> **TASK PROMPT**: I need each line of the entries below that includes the string "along".

"""

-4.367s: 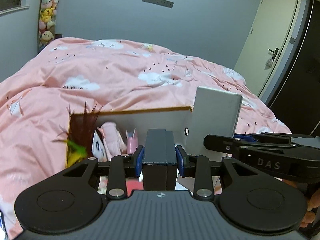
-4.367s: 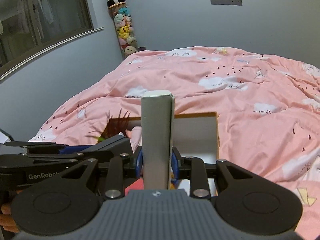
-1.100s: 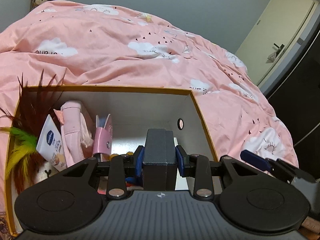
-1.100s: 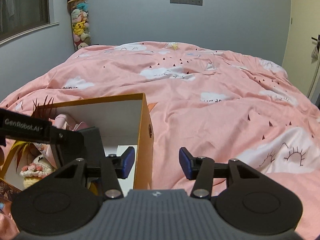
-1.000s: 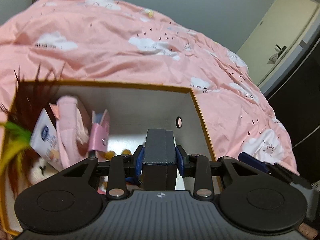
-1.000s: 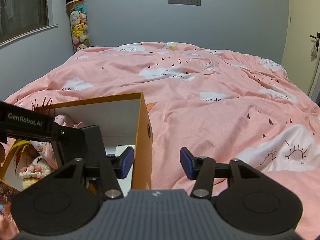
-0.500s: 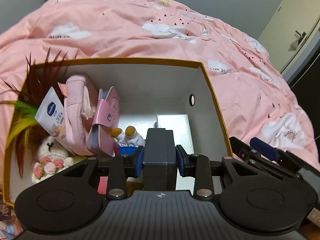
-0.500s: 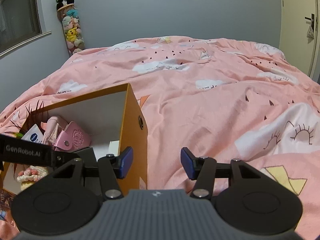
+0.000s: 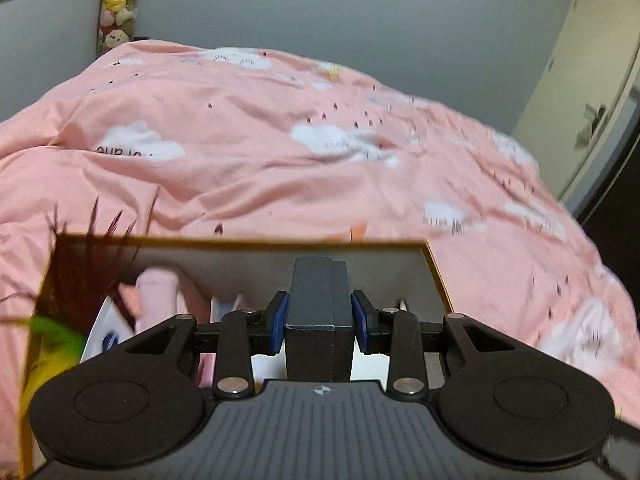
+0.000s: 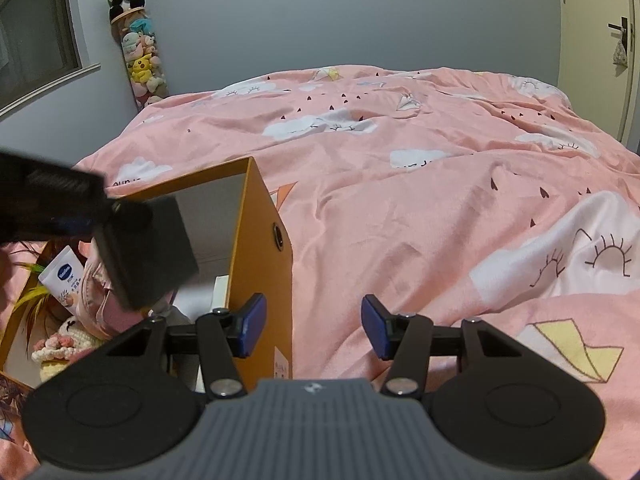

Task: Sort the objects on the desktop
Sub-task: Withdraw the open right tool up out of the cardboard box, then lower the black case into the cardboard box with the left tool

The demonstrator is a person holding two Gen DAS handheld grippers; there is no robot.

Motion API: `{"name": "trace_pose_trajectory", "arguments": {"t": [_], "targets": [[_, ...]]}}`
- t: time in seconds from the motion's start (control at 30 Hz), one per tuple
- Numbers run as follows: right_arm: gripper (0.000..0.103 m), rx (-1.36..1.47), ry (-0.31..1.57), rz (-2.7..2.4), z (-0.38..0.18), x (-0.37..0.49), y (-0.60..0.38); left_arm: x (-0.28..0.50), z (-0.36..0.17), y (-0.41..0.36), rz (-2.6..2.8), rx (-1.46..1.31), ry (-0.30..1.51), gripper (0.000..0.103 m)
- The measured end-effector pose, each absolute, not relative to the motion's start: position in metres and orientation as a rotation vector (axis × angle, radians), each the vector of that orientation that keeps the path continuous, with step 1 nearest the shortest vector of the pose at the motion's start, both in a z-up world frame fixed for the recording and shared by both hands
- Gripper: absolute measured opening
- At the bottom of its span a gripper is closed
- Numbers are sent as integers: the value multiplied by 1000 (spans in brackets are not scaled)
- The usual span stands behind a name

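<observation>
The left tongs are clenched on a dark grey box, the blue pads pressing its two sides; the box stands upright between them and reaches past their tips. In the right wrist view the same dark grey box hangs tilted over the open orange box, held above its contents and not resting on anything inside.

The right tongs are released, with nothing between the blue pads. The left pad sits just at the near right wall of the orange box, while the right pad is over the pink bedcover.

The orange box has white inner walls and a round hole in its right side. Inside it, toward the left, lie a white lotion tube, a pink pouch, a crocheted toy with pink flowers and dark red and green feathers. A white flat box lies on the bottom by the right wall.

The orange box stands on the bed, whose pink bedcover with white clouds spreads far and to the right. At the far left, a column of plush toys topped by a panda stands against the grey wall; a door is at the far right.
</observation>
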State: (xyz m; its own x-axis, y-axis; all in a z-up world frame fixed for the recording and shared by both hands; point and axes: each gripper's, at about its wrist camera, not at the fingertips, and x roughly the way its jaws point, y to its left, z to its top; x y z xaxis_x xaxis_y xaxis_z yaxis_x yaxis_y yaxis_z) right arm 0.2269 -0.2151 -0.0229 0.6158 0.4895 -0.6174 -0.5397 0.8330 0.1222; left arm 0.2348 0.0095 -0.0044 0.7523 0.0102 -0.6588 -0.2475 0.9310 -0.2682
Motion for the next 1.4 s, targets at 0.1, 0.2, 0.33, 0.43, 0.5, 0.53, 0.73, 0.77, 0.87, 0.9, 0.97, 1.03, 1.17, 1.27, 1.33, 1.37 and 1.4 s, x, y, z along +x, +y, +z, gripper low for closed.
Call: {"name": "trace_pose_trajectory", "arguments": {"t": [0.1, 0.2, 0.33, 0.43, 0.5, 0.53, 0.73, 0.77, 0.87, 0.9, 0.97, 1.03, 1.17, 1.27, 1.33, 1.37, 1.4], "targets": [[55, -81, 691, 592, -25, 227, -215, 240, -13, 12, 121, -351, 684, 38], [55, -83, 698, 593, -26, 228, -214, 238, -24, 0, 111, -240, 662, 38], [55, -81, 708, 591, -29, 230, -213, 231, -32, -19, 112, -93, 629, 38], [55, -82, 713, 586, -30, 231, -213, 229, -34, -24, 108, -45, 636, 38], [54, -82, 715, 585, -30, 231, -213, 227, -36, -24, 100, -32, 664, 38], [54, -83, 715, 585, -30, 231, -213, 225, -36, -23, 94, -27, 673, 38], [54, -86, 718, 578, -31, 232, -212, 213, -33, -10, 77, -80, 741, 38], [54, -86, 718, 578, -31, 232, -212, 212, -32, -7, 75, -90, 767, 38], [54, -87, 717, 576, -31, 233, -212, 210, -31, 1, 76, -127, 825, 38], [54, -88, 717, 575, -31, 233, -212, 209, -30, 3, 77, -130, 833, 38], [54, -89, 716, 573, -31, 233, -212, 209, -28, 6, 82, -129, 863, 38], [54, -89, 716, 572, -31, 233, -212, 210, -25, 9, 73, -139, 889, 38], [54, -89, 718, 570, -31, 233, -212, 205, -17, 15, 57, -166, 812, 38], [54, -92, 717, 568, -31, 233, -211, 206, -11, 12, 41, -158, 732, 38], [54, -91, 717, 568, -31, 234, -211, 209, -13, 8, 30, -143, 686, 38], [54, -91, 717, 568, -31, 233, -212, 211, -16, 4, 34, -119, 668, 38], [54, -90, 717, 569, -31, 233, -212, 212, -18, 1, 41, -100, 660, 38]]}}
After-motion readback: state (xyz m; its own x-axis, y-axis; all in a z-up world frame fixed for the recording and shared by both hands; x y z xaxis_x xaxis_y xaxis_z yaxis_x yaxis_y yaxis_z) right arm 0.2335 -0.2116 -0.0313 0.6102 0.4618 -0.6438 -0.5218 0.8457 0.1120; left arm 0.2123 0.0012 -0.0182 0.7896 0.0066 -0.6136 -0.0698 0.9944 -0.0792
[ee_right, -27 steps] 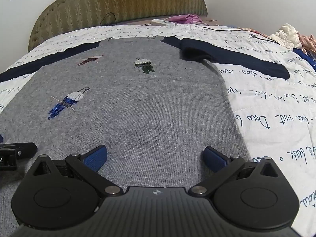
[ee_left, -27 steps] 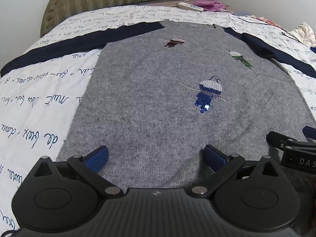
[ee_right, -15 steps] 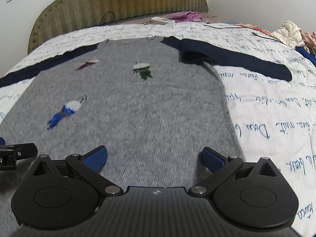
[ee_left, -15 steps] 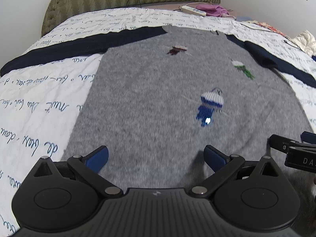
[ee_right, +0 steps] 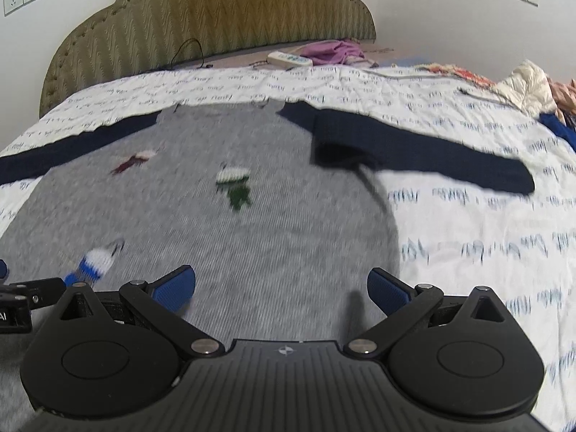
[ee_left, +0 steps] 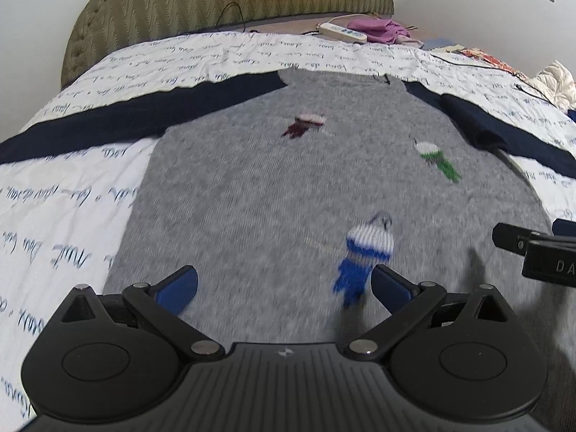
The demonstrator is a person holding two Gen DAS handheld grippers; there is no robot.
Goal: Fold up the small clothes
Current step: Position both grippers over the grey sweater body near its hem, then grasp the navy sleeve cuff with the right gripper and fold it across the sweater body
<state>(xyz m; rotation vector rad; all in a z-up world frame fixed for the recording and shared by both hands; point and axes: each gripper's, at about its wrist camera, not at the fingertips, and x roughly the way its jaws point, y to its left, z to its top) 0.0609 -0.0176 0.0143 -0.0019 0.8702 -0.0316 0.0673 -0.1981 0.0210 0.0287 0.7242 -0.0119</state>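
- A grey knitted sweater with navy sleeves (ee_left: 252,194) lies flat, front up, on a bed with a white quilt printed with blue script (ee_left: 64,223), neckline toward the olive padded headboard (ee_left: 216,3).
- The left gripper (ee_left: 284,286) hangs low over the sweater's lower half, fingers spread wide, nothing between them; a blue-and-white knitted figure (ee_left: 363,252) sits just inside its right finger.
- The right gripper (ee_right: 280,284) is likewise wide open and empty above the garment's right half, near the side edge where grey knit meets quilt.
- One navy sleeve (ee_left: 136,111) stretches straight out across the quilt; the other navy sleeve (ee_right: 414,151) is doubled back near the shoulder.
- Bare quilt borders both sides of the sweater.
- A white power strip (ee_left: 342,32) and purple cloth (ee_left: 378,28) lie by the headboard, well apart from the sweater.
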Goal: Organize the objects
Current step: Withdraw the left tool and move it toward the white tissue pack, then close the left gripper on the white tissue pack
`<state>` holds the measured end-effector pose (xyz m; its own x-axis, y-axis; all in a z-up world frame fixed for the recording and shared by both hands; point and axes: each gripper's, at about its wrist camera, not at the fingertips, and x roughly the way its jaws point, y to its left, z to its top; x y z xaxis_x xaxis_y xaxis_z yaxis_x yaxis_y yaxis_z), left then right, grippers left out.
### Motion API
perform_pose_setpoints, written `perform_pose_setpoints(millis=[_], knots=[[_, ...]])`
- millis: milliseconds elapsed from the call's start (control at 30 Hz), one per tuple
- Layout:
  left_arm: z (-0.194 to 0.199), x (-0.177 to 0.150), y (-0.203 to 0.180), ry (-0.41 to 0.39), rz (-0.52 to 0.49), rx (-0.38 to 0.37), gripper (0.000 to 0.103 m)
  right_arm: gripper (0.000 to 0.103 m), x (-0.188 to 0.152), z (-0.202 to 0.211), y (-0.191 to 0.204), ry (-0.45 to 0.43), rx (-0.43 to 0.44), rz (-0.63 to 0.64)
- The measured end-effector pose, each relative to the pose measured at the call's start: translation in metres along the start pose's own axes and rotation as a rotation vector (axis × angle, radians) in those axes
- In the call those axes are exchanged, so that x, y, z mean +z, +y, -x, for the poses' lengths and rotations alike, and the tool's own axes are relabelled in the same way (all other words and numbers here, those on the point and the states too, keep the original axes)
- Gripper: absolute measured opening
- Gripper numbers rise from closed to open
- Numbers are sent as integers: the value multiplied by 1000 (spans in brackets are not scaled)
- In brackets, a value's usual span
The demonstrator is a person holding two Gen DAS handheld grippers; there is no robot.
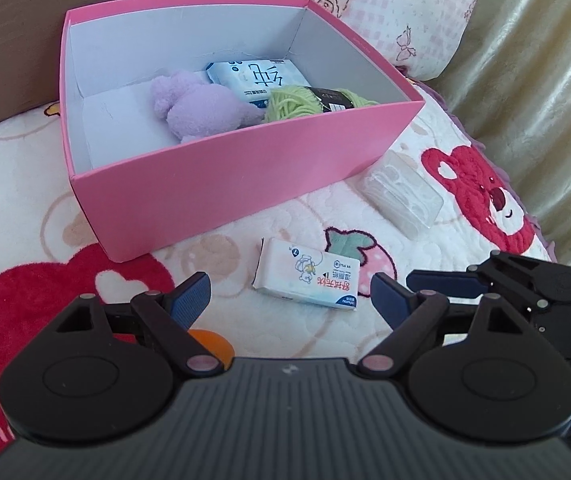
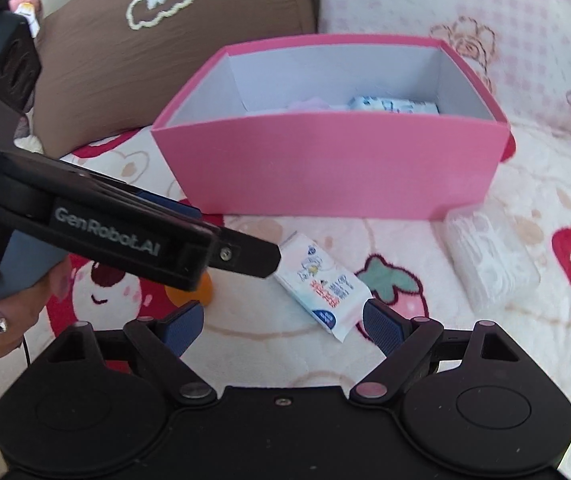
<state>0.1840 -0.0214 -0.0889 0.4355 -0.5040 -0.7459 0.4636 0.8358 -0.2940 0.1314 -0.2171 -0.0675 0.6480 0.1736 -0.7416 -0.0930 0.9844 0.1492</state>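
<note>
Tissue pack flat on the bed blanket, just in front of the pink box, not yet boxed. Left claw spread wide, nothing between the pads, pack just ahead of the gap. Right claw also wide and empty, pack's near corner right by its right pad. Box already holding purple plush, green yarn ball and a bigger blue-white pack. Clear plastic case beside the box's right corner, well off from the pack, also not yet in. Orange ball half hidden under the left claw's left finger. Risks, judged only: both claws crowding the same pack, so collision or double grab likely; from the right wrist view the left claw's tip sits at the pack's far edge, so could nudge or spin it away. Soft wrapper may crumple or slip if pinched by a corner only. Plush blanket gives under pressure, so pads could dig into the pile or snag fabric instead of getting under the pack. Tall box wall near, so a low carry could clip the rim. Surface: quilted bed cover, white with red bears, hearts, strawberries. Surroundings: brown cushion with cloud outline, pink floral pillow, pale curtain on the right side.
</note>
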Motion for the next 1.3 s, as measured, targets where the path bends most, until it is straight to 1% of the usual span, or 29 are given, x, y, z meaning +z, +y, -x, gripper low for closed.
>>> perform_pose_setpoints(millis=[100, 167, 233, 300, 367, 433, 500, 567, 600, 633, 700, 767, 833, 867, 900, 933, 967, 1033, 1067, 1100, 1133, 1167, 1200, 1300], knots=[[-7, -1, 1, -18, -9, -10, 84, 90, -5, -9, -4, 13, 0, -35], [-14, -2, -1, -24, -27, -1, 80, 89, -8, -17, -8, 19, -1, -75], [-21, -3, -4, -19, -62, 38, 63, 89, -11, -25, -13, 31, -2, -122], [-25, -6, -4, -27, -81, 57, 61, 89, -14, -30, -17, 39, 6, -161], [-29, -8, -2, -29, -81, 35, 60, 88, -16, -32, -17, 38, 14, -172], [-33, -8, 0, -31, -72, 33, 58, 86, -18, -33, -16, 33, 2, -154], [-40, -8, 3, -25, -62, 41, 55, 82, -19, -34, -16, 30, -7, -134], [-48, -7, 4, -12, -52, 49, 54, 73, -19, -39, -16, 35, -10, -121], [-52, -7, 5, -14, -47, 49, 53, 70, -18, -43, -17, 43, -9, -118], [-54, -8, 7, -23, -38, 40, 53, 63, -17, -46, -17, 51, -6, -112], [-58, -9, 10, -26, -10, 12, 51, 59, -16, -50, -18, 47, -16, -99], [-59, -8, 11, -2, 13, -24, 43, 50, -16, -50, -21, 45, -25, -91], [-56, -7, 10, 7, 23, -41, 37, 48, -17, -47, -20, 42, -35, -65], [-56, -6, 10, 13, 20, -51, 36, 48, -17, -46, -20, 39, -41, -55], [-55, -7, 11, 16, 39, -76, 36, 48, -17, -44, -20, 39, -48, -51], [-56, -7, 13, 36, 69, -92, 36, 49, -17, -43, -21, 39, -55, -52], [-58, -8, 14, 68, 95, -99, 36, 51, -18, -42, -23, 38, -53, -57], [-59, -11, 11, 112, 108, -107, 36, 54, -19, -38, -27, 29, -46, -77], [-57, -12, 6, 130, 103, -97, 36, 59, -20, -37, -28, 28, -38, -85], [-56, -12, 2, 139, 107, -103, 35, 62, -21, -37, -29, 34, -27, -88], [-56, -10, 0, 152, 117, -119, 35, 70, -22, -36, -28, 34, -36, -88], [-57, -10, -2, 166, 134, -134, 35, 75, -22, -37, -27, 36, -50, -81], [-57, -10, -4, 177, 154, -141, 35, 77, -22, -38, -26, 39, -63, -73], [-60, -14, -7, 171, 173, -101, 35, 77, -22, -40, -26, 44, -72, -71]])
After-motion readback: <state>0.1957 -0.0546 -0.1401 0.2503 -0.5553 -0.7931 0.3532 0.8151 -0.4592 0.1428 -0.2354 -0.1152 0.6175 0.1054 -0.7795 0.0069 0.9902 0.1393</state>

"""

> **COMPLETED TASK**:
Motion for the next 1.4 s, targets at 0.1, 0.2, 0.33, 0.43, 0.5, 0.53, 0.73, 0.77, 0.87, 0.9, 0.97, 1.03, 1.17, 1.27, 1.33, 1.37 and 1.4 s, x, y, z along +x, +y, +z, gripper low for closed.
- The measured end-effector pose, each relative to the pose measured at the call's start: translation in metres along the start pose's own axes and rotation as a rotation vector (axis × angle, radians) in those axes

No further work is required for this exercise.